TASK REQUIREMENTS:
Note each line in the data holding the string "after" and report it.

DATA BLOCK:
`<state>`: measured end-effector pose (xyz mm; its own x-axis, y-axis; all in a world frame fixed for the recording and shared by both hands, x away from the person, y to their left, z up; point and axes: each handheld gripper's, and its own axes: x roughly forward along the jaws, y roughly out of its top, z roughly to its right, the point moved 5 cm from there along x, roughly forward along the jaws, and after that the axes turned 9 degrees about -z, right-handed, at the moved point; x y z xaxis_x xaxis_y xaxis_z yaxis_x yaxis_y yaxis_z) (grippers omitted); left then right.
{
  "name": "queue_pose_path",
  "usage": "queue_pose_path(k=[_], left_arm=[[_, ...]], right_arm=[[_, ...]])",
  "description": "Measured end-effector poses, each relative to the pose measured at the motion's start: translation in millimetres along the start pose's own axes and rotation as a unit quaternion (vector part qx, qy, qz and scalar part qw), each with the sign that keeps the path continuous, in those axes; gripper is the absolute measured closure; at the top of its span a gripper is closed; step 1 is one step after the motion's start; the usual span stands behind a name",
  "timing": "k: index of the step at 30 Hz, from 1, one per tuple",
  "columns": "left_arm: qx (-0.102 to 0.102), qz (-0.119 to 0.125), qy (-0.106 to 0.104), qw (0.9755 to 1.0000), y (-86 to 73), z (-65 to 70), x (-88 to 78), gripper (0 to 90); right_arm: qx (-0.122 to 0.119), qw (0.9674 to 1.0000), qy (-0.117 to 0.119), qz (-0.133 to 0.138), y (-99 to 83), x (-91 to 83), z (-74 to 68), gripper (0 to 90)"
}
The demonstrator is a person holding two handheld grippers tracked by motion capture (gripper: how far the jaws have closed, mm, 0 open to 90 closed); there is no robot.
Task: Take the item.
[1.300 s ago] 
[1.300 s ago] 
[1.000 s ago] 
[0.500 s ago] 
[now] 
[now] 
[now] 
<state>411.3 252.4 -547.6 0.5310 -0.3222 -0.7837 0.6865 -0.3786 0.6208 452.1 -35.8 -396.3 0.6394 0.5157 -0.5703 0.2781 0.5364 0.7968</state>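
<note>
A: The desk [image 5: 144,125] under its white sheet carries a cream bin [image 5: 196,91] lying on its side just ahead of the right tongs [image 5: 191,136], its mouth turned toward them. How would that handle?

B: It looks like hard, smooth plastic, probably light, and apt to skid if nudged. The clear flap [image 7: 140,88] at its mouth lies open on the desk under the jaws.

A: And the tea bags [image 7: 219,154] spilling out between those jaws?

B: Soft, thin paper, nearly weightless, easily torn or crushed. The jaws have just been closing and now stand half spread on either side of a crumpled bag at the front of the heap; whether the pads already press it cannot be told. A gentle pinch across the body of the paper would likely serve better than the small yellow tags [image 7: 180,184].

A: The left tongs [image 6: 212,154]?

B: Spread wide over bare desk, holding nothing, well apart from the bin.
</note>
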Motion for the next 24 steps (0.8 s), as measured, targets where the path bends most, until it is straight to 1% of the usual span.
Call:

PROBLEM SOLUTION:
`<state>`: measured end-effector pose (xyz mm; its own x-axis, y-axis; all in a world frame fixed for the recording and shared by both hands, x away from the person, y to their left, z up; point and axes: each handheld gripper's, and its own axes: x roughly forward along the jaws, y roughly out of its top, z roughly to its right, the point moved 5 cm from there along x, roughly forward along the jaws, and after that the axes turned 9 degrees about -z, right-handed, at the moved point; x y z xaxis_x xaxis_y xaxis_z yaxis_x yaxis_y yaxis_z) (grippers omitted); left then right.
  "description": "Measured end-effector poses, each relative to the pose measured at the motion's start: translation in millimetres along the start pose's own axes and rotation as a unit quaternion (vector part qx, qy, qz and scalar part qw), each with the sign that keeps the path continuous, in those axes; gripper is the absolute measured closure; at the top of its span a gripper is closed; step 1 is one step after the motion's start; the usual span stands behind a name",

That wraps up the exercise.